Wielka (!) ochota na słodycze – jak ją pokonać raz na zawsze?
Chętka tak silna, że nie sposób nad nią zapanować. Zachcianka tak przemożna, że wymyka się spod kontroli. Z czego wynika niekontrolowane rzucanie się na słodycze i jak je pokonać?
SKĄD się to bierze?
Nadmiernym apetytem na słodkości Twoje ciało komunikuje Ci, że czegoś mu brak i na pewno nie chodzi mu o sacharozę, która jest dla organizmu zwyczajnie szkodliwa. Zamiast denerwować się na siebie i obwiniać swoją „słabą silną wolę”, spróbuj znaleźć przyczynę – skąd bierze się to przemożne „parcie” na słodkości? Poniżej kilka wyjaśnień.
Brakuje Ci ważnych składników odżywczych (witamin, minerałów)
Nasze ciało w pierwszej kolejności zaopatruje w składniki odżywcze mózg i serce, a także wspiera funkcje fizjologiczne. Gdy zabraknie witamin i minerałów dla pozostałych organów i funkcji życiowych, ciało dopomina się o cukier, który jest podstawowym paliwem i gdy wszystko inne zawiedzie – pozwoli przetrwać.
Twój poziom cukru skacze, zamiast być cały czas na tym samym poziomie
Ustabilizowanie poziomu cukru we krwi to jeden z celów diety przyspieszającej metabolizm. Dlatego tak ważne jest jedzenie śniadania, częste niewielkie posiłki w ciągu dnia oraz jedzenie naturalnych cukrów z owoców i zbóż, w towarzystwie warzyw, białek i zdrowych tłuszczów, które opóźniają wchłanianie cukru do krwi.
KIEDY masz największy apetyt na słodkości?
Jeśli parcie na słodkie towarzyszy Ci dokładnie przez cały dzień, nie jest to normalne zjawisko (!) – trzeba wówczas sprawdzić:
- czy nie jest zachwiana równowaga kwasowo-zasadowa organizmu (można to zrobić za pomocą testów dostępnych w aptece), działanie odkwaszające mają takie produkty jak warzywa alkalizujące, sok z cytryny i ocet jabłkowy.
- czy nie mamy do czynienia z grzybem Candida,
- czy nie mamy do czynienia z pasożytami.
Apetyt na słodycze pojawia się około godziny 15-16-ej?
Taki objaw wskazuje na zmęczenie nadnerczy. Wraz z rytmem dobowym ciało, trzustka (narząd regulujący poziom cukru we krwi) staje się mniej efektywna właśnie w godzinach popołudniowych, czego objawem jest uczucie zmęczenia i intensywne pragnienie cukru w okolicy 15-16-ej. Tymczasem idealną metodą odżywienia nadnerczy jest faza 1. diety przyspieszającej metabolizm. W „cięższych” przypadkach można sięgnąć po długofalowy program żywieniowy pomagający na zmęczenie, wyczerpanie i brak energii z książki „Lecz się jedzeniem”.
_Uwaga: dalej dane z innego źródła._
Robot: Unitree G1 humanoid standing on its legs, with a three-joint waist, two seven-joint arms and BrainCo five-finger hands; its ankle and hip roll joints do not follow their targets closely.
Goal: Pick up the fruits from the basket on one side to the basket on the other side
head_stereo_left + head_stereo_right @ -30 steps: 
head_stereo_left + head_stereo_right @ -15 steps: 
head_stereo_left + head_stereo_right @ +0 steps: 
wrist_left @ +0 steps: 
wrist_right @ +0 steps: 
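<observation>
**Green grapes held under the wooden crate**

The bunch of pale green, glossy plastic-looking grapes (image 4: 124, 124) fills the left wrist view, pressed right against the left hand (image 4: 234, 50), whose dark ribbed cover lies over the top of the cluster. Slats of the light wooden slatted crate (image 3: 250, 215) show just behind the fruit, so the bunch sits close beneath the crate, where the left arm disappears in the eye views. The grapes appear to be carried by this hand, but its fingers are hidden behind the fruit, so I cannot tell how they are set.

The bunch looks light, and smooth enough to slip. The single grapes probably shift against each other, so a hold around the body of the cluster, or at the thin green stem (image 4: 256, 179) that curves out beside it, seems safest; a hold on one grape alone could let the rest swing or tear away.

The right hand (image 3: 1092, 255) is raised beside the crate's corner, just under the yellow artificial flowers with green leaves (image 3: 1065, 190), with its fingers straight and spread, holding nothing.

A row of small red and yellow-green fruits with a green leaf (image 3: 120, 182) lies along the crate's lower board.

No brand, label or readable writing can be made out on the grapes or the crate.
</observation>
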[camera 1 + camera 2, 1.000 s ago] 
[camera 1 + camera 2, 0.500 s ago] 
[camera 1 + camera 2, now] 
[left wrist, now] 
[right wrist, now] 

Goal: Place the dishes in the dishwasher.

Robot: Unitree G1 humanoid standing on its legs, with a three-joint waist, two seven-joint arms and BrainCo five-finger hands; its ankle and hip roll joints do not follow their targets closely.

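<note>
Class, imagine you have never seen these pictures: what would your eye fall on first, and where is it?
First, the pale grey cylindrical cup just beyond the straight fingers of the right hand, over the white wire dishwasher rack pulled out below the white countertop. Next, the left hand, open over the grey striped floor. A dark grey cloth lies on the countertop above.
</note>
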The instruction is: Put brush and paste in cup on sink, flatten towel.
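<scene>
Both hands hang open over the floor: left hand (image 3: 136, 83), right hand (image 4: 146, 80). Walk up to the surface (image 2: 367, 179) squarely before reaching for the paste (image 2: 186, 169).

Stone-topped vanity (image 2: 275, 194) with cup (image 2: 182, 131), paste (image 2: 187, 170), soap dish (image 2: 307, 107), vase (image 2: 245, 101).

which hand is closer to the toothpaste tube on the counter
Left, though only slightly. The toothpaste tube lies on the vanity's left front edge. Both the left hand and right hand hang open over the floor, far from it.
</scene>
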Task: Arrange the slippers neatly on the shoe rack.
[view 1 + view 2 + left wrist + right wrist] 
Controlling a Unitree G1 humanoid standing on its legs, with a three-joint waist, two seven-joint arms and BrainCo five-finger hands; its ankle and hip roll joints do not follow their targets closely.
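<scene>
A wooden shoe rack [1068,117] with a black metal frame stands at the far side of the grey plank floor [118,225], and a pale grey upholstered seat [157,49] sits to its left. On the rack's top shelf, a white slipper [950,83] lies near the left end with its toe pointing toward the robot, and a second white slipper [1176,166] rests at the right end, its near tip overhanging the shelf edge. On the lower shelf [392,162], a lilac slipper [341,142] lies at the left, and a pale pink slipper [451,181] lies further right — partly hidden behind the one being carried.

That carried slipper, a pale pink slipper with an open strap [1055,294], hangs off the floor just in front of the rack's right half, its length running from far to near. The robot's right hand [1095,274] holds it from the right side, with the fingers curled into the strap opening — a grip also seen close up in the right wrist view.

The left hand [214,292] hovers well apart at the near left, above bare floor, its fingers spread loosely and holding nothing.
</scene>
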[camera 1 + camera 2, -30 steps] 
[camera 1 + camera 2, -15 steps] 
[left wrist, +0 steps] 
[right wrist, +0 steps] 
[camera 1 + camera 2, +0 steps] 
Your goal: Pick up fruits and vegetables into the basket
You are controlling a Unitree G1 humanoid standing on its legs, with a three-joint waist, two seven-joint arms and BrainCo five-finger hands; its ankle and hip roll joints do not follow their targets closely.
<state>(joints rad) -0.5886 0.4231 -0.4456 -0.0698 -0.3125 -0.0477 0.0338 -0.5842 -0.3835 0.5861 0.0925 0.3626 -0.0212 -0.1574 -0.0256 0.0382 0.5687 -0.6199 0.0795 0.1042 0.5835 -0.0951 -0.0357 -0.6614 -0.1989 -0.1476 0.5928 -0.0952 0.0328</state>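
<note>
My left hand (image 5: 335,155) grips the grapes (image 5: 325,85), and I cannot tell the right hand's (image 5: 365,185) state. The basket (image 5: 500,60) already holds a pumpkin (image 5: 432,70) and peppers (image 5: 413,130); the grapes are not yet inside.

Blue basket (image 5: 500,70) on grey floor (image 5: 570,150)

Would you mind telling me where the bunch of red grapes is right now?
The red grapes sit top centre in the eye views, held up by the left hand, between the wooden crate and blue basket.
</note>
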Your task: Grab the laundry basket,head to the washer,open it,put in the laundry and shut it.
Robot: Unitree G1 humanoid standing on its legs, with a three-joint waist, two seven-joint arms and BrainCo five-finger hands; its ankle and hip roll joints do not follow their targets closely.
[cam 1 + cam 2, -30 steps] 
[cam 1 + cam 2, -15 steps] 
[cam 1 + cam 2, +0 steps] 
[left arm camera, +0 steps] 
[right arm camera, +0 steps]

A gdy łaknienie słodkości pojawia się wieczorem, przed pójściem spać?
Taka sytuacja wskazuje na zaburzenia w wydzielaniu serotoniny, dopaminy, lewodopy i przede wszystkim leptyny – hormonu sytości. Aby poprawić działanie leptyny i uspokoić układ nerwowy, warto skupić się na wspomaganiu krążenia krwi i spożywaniu potraw bogatych w magnez.
- Poprawić krążenie można naprawdę prostymi metodami takimi jak moczenie nóg w gorącej wodzie, gorący okład na górnej części ramion (tam, gdzie gromadzi się brązowy tłuszcz), szczotkowanie ciała na sucho, lub – jeśli mamy taką możliwość – wizyta w saunie w godzinach wieczornych. Pomóc może też jedzenie ostrych przypraw takich jak pieprz cayenne.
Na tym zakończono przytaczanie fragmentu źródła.